SANUWAVE Health is focused on the research, development, and commercialization of its patented, non-invasive and biological response-activating medical systems for the repair and regeneration of skin, musculoskeletal tissue, and vascular structures.

SANUWAVE's end-to-end wound care portfolio of regenerative medicine products and product candidates helps restore the body’s normal healing processes. SANUWAVE applies and researches its patented energy transfer technologies in wound healing, orthopedic/spine, aesthetic/cosmetic, and cardiac/endovascular conditions.

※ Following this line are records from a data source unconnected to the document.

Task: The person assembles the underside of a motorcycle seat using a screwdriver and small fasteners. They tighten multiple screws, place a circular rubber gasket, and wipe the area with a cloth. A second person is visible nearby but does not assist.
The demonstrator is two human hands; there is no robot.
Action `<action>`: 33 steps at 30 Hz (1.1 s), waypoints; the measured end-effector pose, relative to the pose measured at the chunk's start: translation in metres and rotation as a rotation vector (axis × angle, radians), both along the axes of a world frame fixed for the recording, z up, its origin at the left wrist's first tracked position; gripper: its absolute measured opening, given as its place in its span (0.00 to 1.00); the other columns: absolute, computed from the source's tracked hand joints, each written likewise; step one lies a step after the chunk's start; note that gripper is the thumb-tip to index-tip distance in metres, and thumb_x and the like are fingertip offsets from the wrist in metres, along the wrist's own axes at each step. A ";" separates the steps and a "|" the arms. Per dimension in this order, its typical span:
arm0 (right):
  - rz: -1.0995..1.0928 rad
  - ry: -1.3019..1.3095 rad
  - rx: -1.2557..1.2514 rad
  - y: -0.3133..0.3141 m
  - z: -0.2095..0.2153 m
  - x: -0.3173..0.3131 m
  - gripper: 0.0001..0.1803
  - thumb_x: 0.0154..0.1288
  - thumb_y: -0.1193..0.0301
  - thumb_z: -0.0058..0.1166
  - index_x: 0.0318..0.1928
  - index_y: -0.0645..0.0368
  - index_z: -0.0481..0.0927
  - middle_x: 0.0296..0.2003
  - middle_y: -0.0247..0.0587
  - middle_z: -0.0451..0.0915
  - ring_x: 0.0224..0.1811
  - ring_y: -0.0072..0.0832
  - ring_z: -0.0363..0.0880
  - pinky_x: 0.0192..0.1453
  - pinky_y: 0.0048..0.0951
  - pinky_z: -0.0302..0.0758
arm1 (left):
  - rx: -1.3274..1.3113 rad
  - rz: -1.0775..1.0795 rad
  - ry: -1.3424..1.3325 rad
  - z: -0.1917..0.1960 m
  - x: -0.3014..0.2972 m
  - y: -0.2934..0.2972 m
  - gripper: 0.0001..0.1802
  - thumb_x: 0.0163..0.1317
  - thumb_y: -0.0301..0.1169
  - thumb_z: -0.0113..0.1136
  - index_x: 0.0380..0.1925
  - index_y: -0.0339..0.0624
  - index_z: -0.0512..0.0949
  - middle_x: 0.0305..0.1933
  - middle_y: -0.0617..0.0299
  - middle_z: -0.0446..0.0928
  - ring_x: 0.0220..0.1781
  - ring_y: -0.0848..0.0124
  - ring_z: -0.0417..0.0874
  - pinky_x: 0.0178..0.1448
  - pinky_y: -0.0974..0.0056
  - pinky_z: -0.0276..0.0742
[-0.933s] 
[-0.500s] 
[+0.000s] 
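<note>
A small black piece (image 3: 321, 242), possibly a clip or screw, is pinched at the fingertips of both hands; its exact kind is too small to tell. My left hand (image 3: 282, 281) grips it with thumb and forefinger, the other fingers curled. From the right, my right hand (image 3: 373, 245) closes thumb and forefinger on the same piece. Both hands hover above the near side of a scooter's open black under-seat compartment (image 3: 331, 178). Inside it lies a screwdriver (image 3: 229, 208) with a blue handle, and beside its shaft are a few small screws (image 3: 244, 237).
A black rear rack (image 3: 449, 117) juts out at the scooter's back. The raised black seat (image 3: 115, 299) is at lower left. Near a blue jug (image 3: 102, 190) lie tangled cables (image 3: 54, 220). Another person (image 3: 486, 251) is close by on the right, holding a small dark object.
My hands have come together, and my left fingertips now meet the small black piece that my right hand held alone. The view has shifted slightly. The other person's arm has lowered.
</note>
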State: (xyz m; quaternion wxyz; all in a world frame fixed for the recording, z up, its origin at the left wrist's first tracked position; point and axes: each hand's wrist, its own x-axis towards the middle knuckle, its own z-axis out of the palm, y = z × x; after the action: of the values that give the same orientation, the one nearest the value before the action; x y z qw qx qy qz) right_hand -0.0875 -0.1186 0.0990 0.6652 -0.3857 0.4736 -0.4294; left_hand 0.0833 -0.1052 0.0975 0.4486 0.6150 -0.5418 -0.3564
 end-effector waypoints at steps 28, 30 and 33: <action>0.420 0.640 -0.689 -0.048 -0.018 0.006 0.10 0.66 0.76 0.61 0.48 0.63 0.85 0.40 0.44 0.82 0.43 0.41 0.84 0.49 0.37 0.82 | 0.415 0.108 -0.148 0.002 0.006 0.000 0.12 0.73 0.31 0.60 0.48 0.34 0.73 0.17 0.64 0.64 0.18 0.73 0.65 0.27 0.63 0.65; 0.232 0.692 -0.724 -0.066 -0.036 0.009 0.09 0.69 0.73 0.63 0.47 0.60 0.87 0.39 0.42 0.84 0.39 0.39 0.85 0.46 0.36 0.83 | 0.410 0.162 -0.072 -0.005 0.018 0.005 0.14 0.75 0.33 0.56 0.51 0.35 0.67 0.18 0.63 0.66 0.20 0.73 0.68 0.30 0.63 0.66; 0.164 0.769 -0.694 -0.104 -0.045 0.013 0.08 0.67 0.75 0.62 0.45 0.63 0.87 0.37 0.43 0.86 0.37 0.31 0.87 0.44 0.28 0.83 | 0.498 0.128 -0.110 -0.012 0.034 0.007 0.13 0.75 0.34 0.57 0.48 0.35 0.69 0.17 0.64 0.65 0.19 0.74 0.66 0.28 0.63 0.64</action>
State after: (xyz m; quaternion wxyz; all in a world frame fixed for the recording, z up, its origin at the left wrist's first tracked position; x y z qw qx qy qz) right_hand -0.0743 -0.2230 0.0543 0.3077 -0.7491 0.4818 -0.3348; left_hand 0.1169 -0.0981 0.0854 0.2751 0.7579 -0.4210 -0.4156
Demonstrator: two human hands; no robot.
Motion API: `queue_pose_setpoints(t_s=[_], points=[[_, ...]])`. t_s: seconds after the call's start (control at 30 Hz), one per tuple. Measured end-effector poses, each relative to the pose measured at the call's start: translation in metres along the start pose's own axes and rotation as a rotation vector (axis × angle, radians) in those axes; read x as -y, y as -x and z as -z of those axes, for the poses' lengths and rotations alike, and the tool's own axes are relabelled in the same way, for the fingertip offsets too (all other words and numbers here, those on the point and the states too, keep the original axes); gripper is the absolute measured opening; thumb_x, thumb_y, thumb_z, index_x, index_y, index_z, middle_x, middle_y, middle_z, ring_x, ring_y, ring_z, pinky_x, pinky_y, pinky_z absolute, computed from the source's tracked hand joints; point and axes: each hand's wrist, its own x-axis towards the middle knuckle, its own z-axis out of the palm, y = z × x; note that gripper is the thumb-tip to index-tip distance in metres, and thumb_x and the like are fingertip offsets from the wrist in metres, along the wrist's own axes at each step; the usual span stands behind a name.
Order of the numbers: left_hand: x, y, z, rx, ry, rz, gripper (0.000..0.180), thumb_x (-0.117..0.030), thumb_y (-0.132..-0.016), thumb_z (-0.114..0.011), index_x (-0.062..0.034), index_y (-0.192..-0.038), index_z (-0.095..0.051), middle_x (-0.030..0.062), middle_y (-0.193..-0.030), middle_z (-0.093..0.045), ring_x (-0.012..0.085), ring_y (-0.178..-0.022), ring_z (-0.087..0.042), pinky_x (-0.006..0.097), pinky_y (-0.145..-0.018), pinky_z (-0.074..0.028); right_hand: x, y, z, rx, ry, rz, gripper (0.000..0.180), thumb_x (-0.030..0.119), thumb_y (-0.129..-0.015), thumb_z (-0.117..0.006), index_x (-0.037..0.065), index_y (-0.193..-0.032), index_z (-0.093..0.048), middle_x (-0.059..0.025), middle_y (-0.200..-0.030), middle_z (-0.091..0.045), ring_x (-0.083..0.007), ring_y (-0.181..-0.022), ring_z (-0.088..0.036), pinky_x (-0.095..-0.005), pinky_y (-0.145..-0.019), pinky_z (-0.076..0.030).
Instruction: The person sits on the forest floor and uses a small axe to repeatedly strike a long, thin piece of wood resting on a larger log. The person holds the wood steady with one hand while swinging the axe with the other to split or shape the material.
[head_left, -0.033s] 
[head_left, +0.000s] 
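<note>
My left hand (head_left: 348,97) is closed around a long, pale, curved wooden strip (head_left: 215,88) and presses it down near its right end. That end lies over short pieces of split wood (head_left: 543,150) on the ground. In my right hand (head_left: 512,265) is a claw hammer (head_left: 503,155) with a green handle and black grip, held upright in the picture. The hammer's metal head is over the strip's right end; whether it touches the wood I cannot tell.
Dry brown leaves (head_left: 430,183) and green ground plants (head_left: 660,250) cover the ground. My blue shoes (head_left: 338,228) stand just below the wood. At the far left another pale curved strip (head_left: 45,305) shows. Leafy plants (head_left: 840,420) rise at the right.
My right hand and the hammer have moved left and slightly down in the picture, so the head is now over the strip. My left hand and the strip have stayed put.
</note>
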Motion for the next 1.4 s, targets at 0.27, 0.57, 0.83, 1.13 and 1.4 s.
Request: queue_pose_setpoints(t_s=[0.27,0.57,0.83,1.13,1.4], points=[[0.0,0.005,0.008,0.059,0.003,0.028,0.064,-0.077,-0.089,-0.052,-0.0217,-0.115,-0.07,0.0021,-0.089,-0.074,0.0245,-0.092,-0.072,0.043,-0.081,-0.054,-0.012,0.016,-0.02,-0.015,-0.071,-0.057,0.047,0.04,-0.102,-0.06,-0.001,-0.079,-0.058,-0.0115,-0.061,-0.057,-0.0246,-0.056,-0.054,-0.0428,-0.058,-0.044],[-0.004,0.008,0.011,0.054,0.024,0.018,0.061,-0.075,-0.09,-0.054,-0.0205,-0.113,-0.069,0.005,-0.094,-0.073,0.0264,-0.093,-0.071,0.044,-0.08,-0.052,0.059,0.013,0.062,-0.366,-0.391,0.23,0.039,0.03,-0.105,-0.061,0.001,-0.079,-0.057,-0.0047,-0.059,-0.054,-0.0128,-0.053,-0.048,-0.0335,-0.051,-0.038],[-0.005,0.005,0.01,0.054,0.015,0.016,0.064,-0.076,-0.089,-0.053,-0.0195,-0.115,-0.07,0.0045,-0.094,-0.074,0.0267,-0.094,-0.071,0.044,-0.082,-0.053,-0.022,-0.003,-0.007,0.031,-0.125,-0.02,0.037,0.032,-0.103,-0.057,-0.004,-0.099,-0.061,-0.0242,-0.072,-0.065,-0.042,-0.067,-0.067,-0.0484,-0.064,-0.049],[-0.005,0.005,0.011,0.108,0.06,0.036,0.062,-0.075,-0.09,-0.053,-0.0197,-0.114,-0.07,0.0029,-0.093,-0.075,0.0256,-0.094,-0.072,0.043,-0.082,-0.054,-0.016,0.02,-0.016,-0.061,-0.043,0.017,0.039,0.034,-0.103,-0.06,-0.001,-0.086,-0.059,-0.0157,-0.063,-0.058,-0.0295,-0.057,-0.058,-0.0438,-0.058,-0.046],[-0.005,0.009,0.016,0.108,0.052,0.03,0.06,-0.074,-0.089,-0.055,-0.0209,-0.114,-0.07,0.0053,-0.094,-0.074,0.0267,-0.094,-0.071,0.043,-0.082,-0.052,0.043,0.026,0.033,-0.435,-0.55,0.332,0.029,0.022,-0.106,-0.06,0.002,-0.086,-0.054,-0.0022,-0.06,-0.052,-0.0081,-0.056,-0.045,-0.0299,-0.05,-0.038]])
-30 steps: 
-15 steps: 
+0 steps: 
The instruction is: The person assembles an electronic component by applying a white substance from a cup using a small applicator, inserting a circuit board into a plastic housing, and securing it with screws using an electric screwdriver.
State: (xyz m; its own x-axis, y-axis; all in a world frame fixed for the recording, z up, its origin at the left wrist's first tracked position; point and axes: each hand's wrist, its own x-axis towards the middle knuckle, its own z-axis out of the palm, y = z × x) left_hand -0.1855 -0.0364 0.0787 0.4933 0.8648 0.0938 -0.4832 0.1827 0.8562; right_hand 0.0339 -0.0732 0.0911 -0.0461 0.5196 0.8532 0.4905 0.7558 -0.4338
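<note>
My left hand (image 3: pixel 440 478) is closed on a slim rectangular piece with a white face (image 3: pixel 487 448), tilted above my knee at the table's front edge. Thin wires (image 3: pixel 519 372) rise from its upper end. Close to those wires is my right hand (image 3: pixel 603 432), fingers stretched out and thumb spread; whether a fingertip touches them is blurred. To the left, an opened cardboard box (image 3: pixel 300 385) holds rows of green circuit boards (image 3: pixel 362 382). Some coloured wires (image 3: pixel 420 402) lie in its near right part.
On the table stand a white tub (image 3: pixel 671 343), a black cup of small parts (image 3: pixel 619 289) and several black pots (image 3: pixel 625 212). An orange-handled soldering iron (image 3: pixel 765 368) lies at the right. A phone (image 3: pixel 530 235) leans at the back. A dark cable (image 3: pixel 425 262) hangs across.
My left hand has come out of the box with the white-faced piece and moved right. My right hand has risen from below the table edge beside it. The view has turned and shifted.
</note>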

Forward-Looking Statements

This press release may contain “forward-looking statements” within the meaning of the Private Securities Litigation Reform Act of 1995, such as statements relating to the Company’s expectation that it will regain full compliance with the covenants under the NWPSA, future financial results, production expectations, and plans for future business development activities. Forward-looking statements include all statements that are not statements of historical fact regarding intent, belief or current expectations of the Company, its directors or its officers. Investors are cautioned that any such forward-looking statements are not guarantees of future performance and involve risks and uncertainties, many of which are beyond the Company’s ability to control. Actual results may differ materially from those projected in the forward-looking statements. Among the key risks, assumptions and factors that may affect operating results, performance and financial condition are risks associated with regulatory oversight, the Company’s ability to manage its capital resources, competition and the other factors discussed in detail in the Company’s periodic filings with the Securities and Exchange Commission. The Company undertakes no obligation to update any forward-looking statement.